September 2011
The title of this article may seem strange since most of us in the West are not accustomed to living in fields. The picture that comes to mind is a field of crops or a sports field of play but not a place where people might live.
I’m addressing a different kind of field, more like a magnetic field where there’s an invisible energy system lending itself to various predispositions. Like the magnet that attracts and repels metal filings of different polarities, these fields hold unseen power of persuasion over what lies within them, making some things more possible than other things.
The mystic Persian poet Rumi wrote about this in a short but memorable poem in the 13th century, “I’ll Meet You there.” It goes:
Out beyond ideas of wrongdoing and rightdoing
there is a field. I will meet you there.
When the soul lies down in that grass,
the world is too full to talk about.
Ideas, language, even the phrase each other
doesn’t make any sense.
In my forthcoming book – The Great Growing Up – I address two of the most popular ways we humans avoid growing up and continue indulging our adolescent selves. One is our tendency to think fundamentally, not only in religious matters, but in politics, business, healthcare and virtually any endeavor – a way of avoiding the rigor of exploration and reducing complex matters to a simple dogma. The second widespread human indulgence I address in the book is addiction, seeking relief or distraction from anything we’d rather avoid or not confront. At least this is how most addictions begin.

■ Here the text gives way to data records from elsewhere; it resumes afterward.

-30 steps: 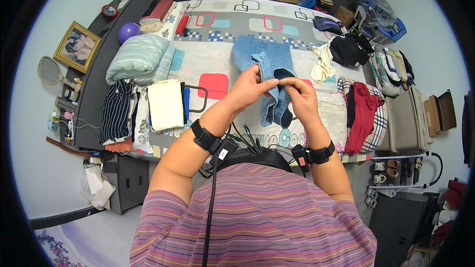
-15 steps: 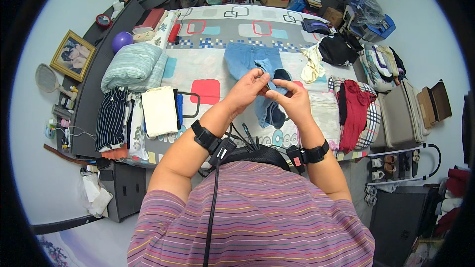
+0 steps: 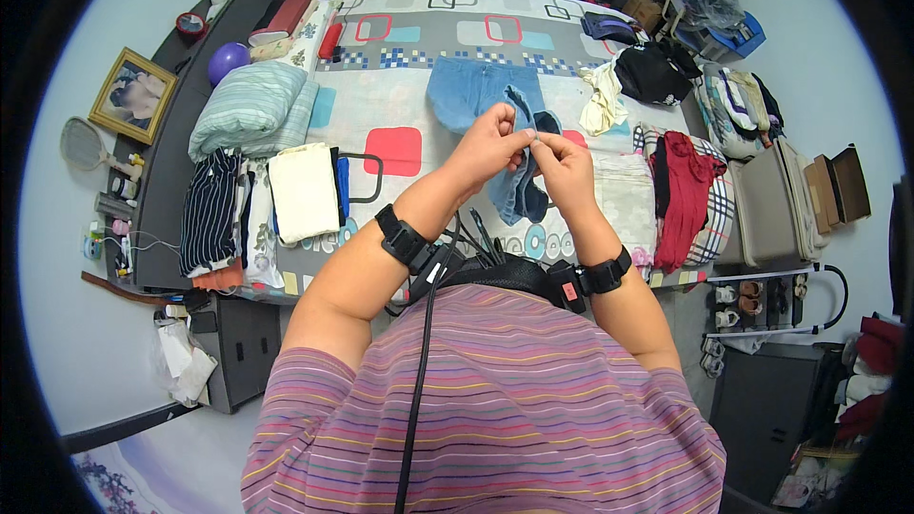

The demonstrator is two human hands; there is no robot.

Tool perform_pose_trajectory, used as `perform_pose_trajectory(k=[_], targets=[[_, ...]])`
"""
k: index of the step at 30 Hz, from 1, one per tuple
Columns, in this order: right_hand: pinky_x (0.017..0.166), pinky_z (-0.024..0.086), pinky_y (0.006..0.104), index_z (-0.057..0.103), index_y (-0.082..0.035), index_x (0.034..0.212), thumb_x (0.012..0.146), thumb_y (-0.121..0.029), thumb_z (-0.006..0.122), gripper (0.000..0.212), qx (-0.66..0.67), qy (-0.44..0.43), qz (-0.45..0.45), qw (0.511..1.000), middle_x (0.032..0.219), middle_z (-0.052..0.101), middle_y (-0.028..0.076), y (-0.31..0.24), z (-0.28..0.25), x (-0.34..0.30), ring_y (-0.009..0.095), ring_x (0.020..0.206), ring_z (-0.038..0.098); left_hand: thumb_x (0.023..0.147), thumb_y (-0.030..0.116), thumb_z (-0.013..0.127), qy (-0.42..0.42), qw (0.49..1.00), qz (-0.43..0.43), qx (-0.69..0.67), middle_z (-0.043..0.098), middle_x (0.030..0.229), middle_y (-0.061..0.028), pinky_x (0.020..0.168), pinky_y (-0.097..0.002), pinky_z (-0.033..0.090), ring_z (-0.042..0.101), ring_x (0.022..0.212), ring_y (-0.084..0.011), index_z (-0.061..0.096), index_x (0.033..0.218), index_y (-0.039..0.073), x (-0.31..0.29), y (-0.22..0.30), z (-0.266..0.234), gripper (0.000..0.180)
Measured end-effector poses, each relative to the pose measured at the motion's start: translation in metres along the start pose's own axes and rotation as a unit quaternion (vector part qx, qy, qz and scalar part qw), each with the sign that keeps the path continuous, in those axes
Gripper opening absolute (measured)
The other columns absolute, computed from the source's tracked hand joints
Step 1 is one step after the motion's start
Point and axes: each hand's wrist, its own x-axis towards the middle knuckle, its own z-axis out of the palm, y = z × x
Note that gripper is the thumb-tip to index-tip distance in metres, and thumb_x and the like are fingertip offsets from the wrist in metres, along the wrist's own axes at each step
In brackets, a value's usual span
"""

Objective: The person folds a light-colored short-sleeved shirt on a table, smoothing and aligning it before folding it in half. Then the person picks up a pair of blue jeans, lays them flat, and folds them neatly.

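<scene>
Light-blue denim jeans (image 3: 465,93) lie partly on the bed in front of me, with one section lifted and its darker inner side showing. My left hand (image 3: 488,145) is closed on the lifted denim, thumb and fingers pinching its edge. My right hand (image 3: 566,169) pinches the same edge, its fingertips almost touching my left thumb. Below the fingers a bunched part of the denim hangs down toward me. The exact spot under the fingertips is too small to make out.
Folded clothes, with a cream one (image 3: 305,192) and striped trousers (image 3: 208,214), lie left, near a folded quilt (image 3: 249,107). On the right are a red garment (image 3: 681,198), a cream cloth (image 3: 602,103) and a black bag-like bundle (image 3: 652,74). A cable (image 3: 419,381) runs down my front.
My hands have come closer together, fingertips now meeting on the denim edge. A strip of denim now stands up beside my left fingers. The whole view has shifted slightly.
</scene>
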Motion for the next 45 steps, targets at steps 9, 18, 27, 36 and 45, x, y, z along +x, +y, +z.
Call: perform_pose_trajectory(k=[9, 18, 27, 36, 45], targets=[[0.060, 0.050, 0.0276, 0.075, -0.007, 0.097, 0.074, -0.019, 0.071, 0.027, -0.178, 0.134, -0.036, 0.974, 0.071, 0.070, 0.009, -0.013, -0.038, 0.018, 0.014, 0.060, 0.064, 0.081, 0.003, 0.064, 0.131, 0.987, 0.087, 0.024, 0.060, 0.075, -0.0003, 0.053, -0.0233, 0.047, 0.057, 0.060, -0.0092, 0.057, 0.095, 0.008, -0.007, 0.027, -0.043, 0.015], [0.053, 0.040, 0.0198, 0.075, -0.004, 0.095, 0.076, -0.011, 0.070, 0.022, -0.045, 0.238, -0.045, 0.969, 0.068, 0.063, -0.002, 0.001, -0.066, 0.050, 0.004, 0.056, 0.049, 0.071, 0.003, 0.061, 0.148, 0.936, 0.147, 0.285, 0.047, 0.062, 0.0019, 0.054, -0.0250, 0.038, 0.044, 0.058, -0.0083, 0.059, 0.084, 0.004, -0.029, 0.019, -0.075, 0.013], [0.055, 0.050, 0.0206, 0.068, 0.002, 0.105, 0.087, -0.008, 0.066, 0.021, 0.208, 0.140, 0.025, 0.968, 0.084, 0.069, 0.006, -0.008, -0.043, 0.050, 0.010, 0.063, 0.063, 0.069, 0.005, 0.061, -0.035, 0.832, 0.147, 0.534, 0.056, 0.074, -0.0095, 0.064, -0.0369, 0.045, 0.057, 0.071, -0.0253, 0.055, 0.087, 0.003, -0.044, 0.014, -0.055, 0.018], [0.054, 0.048, 0.0210, 0.069, 0.002, 0.102, 0.083, -0.004, 0.066, 0.020, 0.188, 0.146, 0.021, 0.971, 0.082, 0.068, 0.006, -0.018, -0.016, 0.053, 0.009, 0.060, 0.060, 0.080, 0.018, 0.073, 0.030, 0.836, 0.279, 0.471, 0.061, 0.095, -0.0112, 0.069, -0.0386, 0.051, 0.063, 0.080, -0.0294, 0.049, 0.111, 0.007, -0.027, 0.012, -0.002, 0.041], [0.053, 0.042, 0.0212, 0.067, -0.003, 0.091, 0.072, -0.009, 0.073, 0.020, 0.133, 0.173, 0.036, 0.975, 0.071, 0.062, 0.001, -0.006, -0.027, 0.052, 0.007, 0.058, 0.053, 0.081, 0.003, 0.059, 0.021, 0.918, 0.213, 0.335, 0.053, 0.077, -0.0059, 0.059, -0.0307, 0.045, 0.056, 0.064, -0.0172, 0.046, 0.117, 0.006, -0.026, 0.010, 0.007, 0.038]])
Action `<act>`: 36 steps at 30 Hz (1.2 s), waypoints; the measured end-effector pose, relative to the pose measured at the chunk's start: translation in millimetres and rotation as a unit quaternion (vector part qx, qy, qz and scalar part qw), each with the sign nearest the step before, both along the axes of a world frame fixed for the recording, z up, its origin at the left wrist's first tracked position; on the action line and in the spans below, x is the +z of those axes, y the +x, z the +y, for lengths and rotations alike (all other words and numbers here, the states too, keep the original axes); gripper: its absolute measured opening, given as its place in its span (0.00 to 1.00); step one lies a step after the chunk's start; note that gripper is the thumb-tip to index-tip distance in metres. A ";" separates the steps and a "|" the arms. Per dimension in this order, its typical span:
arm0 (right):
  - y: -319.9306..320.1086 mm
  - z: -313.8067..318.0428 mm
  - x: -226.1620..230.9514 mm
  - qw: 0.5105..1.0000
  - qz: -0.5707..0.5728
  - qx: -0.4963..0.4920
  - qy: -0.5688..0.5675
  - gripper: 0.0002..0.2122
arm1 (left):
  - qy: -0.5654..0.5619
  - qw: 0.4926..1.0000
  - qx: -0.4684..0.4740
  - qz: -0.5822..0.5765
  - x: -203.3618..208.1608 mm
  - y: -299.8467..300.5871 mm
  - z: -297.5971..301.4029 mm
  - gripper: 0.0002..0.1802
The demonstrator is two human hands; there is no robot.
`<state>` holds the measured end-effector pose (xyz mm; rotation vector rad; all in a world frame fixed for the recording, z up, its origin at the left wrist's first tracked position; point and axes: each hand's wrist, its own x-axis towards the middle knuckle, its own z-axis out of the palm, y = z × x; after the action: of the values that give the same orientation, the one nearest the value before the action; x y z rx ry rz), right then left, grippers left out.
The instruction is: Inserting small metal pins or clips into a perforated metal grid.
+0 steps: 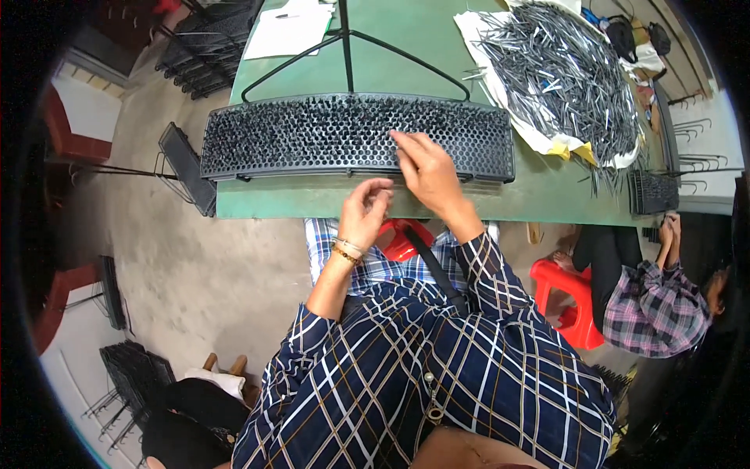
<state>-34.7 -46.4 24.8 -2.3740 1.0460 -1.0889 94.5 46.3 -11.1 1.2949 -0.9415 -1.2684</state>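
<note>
A long, dark, slightly bowed rack (258, 156) full of small round holes lies along the near edge of the green table. Slim dark pieces stand up in many of its holes, more densely at the left and middle than at the right end. My right hand (428, 173) is over the front right part of the rack, fingers together and fingertips at the holes; anything between them is too small to tell. Just in front of the table edge is my left hand (366, 213), its fingers curled toward the thumb. Whatever it may hold is hidden.
A big heap of slim grey metallic pieces (558, 78) lies on white and yellow sacking at the right. Black rods (348, 59) rise behind the rack. White papers (289, 31) with a pen lie far left. A co-worker (656, 309) sits at right near a red stool (566, 293).
</note>
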 end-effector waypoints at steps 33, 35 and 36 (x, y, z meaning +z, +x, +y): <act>-238.0 -18.1 -60.9 0.909 -0.176 -0.369 0.080 0.07 | -0.195 0.716 -0.196 -0.642 57.1 -169.9 -389.9 0.39; -234.2 -20.1 -57.7 0.912 -0.174 -0.363 0.078 0.07 | -0.107 0.737 -0.176 -0.644 52.2 -173.9 -428.0 0.60; -235.2 -20.1 -62.1 0.912 -0.162 -0.369 0.078 0.07 | -0.106 0.735 -0.183 -0.644 47.1 -184.0 -440.4 0.60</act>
<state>-269.8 -66.5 -37.2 -1.5924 1.8719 -1.4929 -89.5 -394.1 36.0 1.8161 -2.3191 -0.2818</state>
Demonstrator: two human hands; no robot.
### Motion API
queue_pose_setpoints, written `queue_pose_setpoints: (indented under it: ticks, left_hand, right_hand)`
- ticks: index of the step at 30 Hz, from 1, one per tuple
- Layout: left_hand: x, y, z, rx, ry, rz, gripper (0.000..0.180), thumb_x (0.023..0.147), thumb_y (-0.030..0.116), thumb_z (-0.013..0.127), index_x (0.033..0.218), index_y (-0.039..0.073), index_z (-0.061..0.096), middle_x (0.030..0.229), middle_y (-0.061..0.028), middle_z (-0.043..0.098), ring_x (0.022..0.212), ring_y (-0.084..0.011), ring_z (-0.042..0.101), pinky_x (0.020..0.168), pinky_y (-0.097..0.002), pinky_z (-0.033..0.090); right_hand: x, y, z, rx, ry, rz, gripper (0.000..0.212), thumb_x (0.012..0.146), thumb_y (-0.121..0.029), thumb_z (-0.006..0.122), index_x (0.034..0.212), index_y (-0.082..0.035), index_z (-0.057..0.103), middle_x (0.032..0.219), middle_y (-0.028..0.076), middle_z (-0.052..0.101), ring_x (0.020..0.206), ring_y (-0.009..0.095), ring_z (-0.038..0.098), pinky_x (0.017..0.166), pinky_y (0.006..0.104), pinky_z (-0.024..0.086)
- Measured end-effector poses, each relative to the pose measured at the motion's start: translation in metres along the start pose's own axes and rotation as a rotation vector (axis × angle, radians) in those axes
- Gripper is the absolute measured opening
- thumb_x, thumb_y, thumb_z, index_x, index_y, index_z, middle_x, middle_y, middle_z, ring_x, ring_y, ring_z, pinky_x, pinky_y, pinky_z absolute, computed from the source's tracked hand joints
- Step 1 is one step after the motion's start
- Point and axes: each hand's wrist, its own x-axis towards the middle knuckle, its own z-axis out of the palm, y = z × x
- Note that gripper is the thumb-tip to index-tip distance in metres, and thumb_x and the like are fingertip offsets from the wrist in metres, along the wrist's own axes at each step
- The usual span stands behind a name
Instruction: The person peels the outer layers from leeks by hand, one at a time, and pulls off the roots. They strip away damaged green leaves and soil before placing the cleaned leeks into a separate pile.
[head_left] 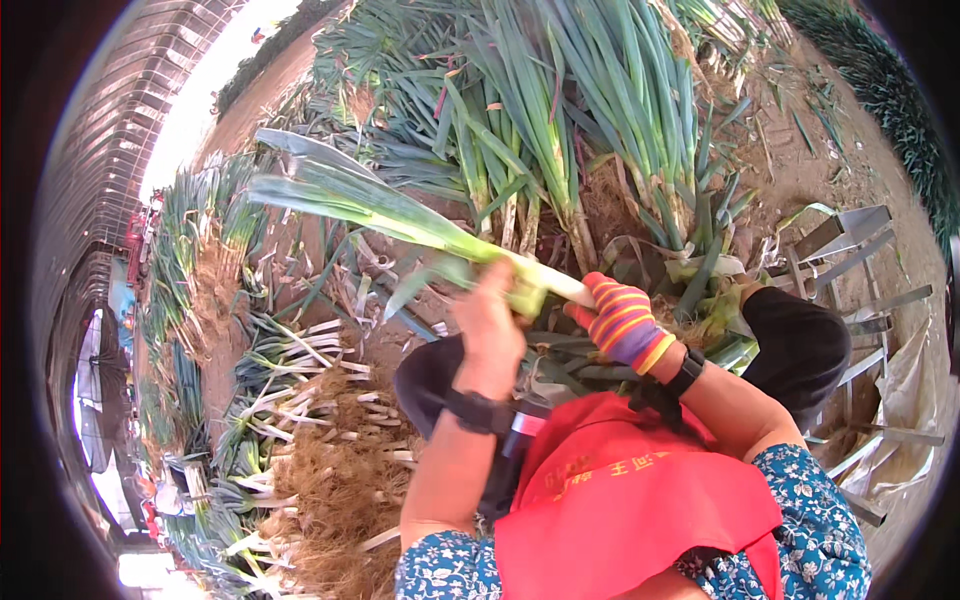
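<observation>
A long green onion (440,232) slants across in front of me, its green leaves toward the upper left and its white stalk toward the right. My right hand (628,322), in a striped red, yellow and purple glove, is closed around the white end. My bare left hand (488,330) is closed at the middle of the onion, where white turns green. A loose pale green leaf strip (440,272) hangs by the left fingers, slightly blurred. Whether it is still joined to the stalk I cannot tell.
Tall green onions (630,110) stand bundled ahead. Trimmed white-stalked onions (310,350) lie at left beside a heap of brown roots (340,480). A metal frame (850,235) stands at right. A red apron (640,490) covers my lap.
</observation>
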Motion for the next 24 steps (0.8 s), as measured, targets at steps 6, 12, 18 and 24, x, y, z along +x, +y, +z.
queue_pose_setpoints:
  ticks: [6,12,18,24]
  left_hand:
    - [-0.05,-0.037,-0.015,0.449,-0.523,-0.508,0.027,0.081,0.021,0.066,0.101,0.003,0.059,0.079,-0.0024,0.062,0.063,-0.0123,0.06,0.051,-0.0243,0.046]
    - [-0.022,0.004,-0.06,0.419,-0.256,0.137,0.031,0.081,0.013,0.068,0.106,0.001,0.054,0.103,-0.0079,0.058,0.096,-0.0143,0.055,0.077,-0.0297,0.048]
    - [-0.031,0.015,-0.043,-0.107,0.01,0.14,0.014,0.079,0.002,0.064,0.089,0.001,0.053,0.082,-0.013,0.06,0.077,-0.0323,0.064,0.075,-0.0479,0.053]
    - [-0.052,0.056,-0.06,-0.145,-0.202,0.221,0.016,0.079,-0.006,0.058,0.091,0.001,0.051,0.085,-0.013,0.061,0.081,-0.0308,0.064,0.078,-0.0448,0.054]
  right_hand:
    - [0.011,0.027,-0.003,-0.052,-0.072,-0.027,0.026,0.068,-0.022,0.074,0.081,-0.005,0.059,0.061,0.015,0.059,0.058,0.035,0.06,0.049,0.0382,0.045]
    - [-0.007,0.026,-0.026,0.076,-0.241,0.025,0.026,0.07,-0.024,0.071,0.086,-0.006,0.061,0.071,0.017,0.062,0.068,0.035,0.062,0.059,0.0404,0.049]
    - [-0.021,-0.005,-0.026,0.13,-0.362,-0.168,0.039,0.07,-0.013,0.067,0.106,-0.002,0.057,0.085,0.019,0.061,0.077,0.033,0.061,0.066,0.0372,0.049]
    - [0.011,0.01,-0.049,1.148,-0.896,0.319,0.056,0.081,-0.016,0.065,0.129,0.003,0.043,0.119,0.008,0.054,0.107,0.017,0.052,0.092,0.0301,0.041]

When we are retreating from some aspect of life we start relying upon the distraction, the substance or activity that keeps us from engaging that thing, that feeling, we want to avoid. We “check out” as a means of escapism to where, eventually, this becomes a habit we find terribly difficult to break. It becomes an automatic impulse that we find tempting each time those unwelcome emotions or thoughts start to rise within us. Resorting to this impulse creates an illusion of comfort – or the avoidance of discomfort to be more accurate.
Rumi’s field is other-worldly, where judgment is suspended and any idea of our being separate – “even the phrase each other” – makes no sense. Rumi’s field is the field of oneness, not separateness.
So here comes the question in the title of this short piece: Which field do you live in? Do you live in the field of possibility, the space of oneness where anything is possible? Or do you live in the field of separateness and impossibility? Or do you live in the field of implausibility, that zone between possibility and impossibility, where reason visits and rationality often convinces you that things are impossible?
In many ways these fields can be compared to the biblical domains of heaven, hell and purgatory, usually associated with the afterlife. But what about “heaven on earth” and living in the field of possibility, the field where our souls lie down in the grass and there’s no such thing as “each other.” In this field there’s only “we” as a oneness with possibility and all that is.
This is the field I prefer to live in. How about you?